5:34 pm on Jul 18, 2005 (gmt 0)

10+ Year Member



The site hasn't gained a link in a long time, thus I am afraid that if I all of a sudden add a lot of new pages and build links for them (even at a slow pace) the site will trigger some penalty.

Anyone have any thoughts on this?


yeah, some thoughts.

the internet seems to me to be doubling in size every year and a half or so. In 3 years it'll be 4 times as big as it is now, and perhaps 50% of the most popular sites then have not even been lauched yet. any site that is going to rise to the top in that time is going to have to get a lot of links. the only way I know of to compete in an area like that is get as many links as possible at a sustainable rate.

If my top competitor has 2000 links today, then to compete head to head with him 3 years from now, I will probably need 8000 links, and if I want to trounce him, then I should probably get 16,000. (This math presupposes that the links would be IP & anchor text statistically similar to those of your competitor.) And if the link degradation is 50% over 3 years, then I need to establish 32,000 links to have half that many 3 years from now, twice what I am expecting the competitor to have. 32,000 links in 3 years is nearly 1000 links per month, and it's right at 30 new links per day, day in day out, for the next 3 years.

to me, "getting links too fast" means that I got links at a rate I could not sustain. If I got 50 links per day for 50 days, but after that I only got 3 links per day, then over time my rate of acquisition would fall, it would mean my site is not as important today as it was when I was getting 50 links per day, so my ranking would be adjusted. "penalization" indicates direction of ranking adjustment, not being singled-out for retaliation by some omnipotent SE.

if, however, I started with 3 links per day, and then went to 5 links per day, and then to 8 links per day, and then continued to increase my rate of link acquisition, it would seem as if my site was becoming more and more important as time goes by.

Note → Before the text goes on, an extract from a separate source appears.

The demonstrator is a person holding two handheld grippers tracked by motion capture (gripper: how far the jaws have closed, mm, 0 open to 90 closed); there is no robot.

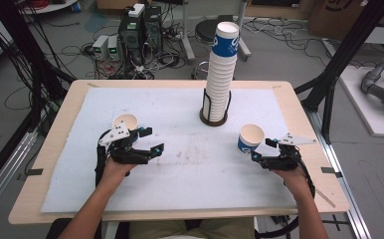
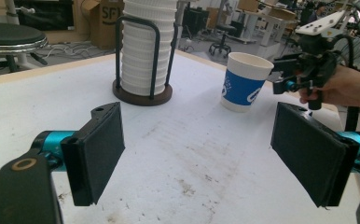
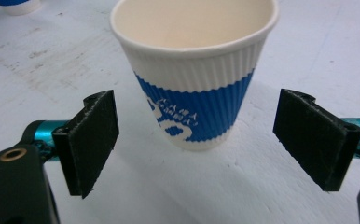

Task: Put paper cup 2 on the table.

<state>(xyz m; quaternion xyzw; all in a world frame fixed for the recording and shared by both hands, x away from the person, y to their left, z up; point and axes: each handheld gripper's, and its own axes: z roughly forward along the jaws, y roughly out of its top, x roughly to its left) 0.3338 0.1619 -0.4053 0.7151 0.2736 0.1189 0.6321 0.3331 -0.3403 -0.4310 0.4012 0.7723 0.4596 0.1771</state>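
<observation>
Two handheld grippers poised over a white foam mat [image 1: 180, 189] on a pale wooden table [image 1: 50, 164]. At mat's far centre, tall stack of white ribbed paper cups [image 1: 221, 74] upright in a dark wire holder [image 1: 214, 118]. Left gripper [image 1: 146, 142], jaws wide and empty, just beside a white paper cup [image 1: 125, 122]. Right gripper [image 1: 261, 150], jaws wide apart, flanking without touching an upright blue-and-white ribbed paper cup [image 3: 194, 70].
</observation>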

To be #1 there is no excuse, and no penalty. To be mediocre any excuse will do, and any penalty will do too.

Dpeper

5:40 pm on Jul 18, 2005 (gmt 0)

10+ Year Member



I think there could be something to the rate of links, it would definetly indicate authority decline of some kind if you fell from getting 50 a day to 3. I wonder if this is being used? Any buddy up for testing this out with me?

alphacooler

6:17 pm on Jul 18, 2005 (gmt 0)

10+ Year Member



neuron,

I do agree with some basic reasoning in your post. I think the "velocity" of link procurement is important. For example...increasing from 3 to 8 a day rather than 8 to 3. BUT I absolutely think the fact that this site hasn't had any new links for a long time and now is going to be getting a good number for multiple pages could be a problem. I am afraid even a small number will look "artificial". But in reality I don't have any other options. Thoughts?

graywolf

9:54 pm on Jul 18, 2005 (gmt 0)

WebmasterWorld Senior Member 10+ Year Member Top Contributors Of The Month



Try to get an idea of how many links you have now. Try not to double them between PR cycles.

alphacooler

10:20 pm on Jul 18, 2005 (gmt 0)

10+ Year Member



What is a normal PR cycle...3 or 4 months? Keep in mind here--The main site has maybe 300-400, mostly via DMOZ, but I am not trying to get the front page to rank in the SERPS...I am going to be adding new sub directories and doing link campaigns on them.

graywolf

10:21 pm on Jul 18, 2005 (gmt 0)

WebmasterWorld Senior Member 10+ Year Member Top Contributors Of The Month



added, don't add them all in one day/week/month spread them out between the PR cycles.